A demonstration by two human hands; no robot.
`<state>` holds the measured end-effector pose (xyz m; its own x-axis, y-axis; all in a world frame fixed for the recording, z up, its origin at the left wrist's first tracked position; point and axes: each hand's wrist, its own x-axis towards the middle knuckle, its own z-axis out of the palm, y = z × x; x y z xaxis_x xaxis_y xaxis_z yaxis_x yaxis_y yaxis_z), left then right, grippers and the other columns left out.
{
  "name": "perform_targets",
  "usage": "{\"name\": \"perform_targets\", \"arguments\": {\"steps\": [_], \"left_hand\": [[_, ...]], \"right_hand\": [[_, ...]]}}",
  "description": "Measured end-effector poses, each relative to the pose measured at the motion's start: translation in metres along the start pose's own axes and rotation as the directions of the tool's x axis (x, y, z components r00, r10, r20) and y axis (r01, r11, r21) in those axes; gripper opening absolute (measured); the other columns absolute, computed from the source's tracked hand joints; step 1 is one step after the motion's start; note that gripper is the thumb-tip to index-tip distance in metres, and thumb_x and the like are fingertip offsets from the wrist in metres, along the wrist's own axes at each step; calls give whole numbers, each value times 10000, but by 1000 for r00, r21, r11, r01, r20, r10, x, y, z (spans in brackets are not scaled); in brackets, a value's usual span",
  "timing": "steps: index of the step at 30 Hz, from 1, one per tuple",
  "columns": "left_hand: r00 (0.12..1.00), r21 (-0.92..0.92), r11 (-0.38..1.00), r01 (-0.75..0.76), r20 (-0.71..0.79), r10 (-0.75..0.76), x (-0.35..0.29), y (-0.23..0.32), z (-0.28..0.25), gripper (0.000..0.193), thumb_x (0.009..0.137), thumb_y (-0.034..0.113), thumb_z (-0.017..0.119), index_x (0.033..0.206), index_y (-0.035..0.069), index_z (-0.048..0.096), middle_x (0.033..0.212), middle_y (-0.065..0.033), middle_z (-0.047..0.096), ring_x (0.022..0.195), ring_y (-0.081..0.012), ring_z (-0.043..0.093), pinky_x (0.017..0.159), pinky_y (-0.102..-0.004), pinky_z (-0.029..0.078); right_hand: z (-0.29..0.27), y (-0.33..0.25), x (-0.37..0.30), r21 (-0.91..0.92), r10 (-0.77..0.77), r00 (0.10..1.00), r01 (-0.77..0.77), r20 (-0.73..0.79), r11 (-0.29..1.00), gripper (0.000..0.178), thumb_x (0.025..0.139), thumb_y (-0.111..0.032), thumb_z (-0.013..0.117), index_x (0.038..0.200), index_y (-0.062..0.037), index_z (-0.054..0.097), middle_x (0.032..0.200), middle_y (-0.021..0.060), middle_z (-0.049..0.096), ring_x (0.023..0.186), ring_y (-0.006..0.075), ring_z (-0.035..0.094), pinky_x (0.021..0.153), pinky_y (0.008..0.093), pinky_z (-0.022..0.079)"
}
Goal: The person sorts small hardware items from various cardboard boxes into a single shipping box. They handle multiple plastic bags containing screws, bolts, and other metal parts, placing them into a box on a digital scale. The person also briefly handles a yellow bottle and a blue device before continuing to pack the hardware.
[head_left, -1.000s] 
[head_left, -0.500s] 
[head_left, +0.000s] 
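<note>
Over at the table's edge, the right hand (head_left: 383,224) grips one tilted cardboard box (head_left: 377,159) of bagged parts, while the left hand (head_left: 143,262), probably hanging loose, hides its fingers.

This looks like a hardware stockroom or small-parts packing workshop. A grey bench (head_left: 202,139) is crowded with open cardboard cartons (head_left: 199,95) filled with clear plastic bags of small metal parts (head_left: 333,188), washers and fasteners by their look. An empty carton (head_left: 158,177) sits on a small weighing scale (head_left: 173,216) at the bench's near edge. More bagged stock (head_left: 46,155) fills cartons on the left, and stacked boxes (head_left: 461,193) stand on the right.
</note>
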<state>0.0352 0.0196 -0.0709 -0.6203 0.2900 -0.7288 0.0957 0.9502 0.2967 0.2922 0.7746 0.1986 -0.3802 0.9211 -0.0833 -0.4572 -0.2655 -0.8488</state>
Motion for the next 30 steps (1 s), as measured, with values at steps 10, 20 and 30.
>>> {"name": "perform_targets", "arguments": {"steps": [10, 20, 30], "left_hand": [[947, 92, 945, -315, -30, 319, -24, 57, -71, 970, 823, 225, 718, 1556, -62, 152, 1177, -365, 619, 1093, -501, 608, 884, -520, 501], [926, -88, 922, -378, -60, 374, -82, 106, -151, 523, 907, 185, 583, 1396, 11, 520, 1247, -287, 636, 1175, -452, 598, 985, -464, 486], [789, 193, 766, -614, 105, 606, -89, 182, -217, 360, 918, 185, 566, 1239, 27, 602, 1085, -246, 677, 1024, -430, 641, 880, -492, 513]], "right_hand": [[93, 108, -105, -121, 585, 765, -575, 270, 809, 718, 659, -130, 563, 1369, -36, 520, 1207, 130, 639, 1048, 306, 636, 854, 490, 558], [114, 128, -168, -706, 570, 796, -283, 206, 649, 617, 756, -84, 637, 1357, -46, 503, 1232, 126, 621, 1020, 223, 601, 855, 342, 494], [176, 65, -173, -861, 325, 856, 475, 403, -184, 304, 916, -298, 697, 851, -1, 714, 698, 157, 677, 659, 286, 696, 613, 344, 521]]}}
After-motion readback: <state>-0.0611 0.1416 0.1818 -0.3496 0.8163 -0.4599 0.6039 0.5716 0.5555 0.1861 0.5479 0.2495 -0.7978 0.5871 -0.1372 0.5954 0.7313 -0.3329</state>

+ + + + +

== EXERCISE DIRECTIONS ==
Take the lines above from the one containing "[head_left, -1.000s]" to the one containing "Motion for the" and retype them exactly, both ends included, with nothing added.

== YOUR RESPONSE ==
[head_left, -1.000s] 
[head_left, -0.500s] 
[head_left, +0.000s] 
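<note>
Over at the table's edge, the right hand (head_left: 383,224) grips one tilted cardboard box (head_left: 377,159) of bagged parts, while the left hand (head_left: 143,262), probably hanging loose, hides its fingers.

This looks like a hardware stockroom or small-parts packing workshop. A grey bench (head_left: 202,139) is crowded with open cardboard cartons (head_left: 199,95) filled with clear plastic bags of small metal parts (head_left: 333,188), washers and fasteners by their look. An empty carton (head_left: 158,177) sits on a small weighing scale (head_left: 173,216) at the bench's near edge. More bagged stock (head_left: 46,155) fills cartons on the left, and stacked boxes (head_left: 461,193) stand on the right.
</note>
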<state>0.0352 0.0196 -0.0709 -0.6203 0.2900 -0.7288 0.0957 0.9502 0.2967 0.2922 0.7746 0.1986 -0.3802 0.9211 -0.0833 -0.4572 -0.2655 -0.8488</state>
Motion for the next 30 steps (1 s), as measured, with values at steps 10, 20 and 30.

The response is complete as it stands.